### How to complete this task
Your task is to find every line of the data that holds the string "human" and copy it.

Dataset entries
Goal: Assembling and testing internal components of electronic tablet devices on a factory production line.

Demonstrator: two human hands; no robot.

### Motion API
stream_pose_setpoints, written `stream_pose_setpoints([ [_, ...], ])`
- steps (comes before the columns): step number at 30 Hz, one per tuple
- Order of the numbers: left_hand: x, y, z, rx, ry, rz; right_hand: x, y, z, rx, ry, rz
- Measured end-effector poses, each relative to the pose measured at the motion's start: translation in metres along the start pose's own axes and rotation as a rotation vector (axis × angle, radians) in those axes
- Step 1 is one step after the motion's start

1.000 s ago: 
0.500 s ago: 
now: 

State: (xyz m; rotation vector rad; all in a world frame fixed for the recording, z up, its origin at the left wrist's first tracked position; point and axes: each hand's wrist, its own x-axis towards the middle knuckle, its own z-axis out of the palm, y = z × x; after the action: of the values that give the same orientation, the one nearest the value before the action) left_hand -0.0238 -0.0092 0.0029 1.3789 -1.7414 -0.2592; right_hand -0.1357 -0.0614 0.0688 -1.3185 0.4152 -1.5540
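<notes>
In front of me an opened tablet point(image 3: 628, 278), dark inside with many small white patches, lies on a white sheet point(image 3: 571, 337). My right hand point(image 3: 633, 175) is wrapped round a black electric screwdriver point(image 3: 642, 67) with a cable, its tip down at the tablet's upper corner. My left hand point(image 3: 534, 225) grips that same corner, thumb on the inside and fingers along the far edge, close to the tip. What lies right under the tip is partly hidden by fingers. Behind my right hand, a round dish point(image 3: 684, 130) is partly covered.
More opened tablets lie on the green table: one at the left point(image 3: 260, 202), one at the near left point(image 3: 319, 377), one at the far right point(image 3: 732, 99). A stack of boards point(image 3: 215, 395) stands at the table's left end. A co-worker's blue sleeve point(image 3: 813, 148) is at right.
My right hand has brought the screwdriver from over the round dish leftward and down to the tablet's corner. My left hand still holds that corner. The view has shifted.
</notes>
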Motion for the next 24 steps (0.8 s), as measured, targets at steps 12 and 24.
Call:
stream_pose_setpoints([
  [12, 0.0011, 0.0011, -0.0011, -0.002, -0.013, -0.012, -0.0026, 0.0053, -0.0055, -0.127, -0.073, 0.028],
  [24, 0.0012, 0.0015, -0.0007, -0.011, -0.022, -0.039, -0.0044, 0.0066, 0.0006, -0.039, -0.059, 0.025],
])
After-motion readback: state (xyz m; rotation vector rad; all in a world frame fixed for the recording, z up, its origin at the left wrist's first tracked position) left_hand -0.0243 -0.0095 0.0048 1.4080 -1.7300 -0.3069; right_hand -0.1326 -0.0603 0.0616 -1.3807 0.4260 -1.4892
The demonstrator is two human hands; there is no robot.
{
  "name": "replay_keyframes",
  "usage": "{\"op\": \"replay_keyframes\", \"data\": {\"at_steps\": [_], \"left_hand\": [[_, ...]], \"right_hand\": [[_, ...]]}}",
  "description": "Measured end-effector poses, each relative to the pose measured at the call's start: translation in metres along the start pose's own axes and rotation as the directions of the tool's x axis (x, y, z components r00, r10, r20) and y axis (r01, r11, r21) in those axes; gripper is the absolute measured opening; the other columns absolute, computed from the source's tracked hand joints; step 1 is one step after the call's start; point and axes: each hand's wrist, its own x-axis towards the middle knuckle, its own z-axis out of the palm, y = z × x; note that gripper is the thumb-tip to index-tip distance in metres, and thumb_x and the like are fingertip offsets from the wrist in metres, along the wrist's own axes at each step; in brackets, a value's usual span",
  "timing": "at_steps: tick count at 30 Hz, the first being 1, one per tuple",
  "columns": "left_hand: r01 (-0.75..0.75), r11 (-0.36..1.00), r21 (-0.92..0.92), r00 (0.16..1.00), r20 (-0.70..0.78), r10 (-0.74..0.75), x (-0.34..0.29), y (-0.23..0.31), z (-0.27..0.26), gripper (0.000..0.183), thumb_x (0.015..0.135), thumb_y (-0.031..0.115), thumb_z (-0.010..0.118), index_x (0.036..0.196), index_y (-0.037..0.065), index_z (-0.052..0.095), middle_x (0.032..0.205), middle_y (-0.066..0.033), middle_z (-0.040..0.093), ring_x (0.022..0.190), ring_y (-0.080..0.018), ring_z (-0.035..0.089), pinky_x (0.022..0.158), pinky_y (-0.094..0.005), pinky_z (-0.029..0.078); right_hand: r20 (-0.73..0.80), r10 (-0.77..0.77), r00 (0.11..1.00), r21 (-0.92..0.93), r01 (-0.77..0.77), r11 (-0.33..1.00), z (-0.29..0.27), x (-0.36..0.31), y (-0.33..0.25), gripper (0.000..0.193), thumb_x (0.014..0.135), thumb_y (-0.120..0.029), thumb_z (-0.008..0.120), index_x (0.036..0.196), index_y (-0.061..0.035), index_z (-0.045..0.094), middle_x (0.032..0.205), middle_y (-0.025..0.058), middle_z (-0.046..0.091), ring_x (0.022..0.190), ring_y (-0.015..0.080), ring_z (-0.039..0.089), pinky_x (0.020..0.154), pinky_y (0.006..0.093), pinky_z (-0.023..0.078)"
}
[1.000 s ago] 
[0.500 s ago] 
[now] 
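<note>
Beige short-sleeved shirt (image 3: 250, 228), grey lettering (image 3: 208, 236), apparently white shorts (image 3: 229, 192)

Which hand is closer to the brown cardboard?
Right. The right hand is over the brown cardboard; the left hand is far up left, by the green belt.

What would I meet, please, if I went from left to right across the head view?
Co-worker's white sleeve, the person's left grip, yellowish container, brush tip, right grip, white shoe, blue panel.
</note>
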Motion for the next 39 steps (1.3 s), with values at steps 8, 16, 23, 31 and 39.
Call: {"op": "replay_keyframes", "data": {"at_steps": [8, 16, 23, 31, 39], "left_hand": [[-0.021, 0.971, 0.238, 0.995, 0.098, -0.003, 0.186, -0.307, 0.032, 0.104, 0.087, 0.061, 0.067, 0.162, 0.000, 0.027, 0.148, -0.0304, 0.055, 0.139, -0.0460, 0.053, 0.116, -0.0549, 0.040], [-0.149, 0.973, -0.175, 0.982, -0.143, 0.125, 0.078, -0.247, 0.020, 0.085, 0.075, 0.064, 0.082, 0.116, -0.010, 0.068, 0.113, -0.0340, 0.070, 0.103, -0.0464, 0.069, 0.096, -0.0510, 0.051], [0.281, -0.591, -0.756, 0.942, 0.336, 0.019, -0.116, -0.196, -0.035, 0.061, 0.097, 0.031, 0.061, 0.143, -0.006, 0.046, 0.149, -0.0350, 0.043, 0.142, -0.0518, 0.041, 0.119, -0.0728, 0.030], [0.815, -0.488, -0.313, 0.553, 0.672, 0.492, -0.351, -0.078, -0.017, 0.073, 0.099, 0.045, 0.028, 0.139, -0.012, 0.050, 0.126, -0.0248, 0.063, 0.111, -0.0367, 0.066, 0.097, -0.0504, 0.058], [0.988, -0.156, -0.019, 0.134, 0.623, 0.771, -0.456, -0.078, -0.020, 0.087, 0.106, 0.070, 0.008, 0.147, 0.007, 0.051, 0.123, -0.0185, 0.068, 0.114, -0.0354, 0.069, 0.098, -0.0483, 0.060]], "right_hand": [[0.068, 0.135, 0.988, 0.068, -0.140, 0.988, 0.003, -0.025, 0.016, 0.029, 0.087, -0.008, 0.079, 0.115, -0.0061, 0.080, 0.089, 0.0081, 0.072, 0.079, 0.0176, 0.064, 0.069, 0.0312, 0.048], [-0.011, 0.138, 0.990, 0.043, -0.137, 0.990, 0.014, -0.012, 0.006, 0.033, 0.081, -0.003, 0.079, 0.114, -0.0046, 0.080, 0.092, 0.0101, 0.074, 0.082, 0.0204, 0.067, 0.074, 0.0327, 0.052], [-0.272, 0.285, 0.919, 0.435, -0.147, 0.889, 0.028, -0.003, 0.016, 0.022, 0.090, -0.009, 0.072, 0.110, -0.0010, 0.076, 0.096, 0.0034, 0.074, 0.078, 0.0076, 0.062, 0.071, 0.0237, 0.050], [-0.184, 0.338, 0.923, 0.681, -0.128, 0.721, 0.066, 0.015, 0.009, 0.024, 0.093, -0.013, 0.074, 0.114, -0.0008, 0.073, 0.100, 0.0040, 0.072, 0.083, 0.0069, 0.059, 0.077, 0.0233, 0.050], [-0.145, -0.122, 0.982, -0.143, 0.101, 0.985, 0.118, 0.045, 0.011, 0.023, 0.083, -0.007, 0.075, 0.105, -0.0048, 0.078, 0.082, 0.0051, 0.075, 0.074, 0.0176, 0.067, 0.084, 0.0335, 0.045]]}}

### Your solution
Demonstrator: two human hands; no robot.
The demonstrator is two human hands; there is no robot.

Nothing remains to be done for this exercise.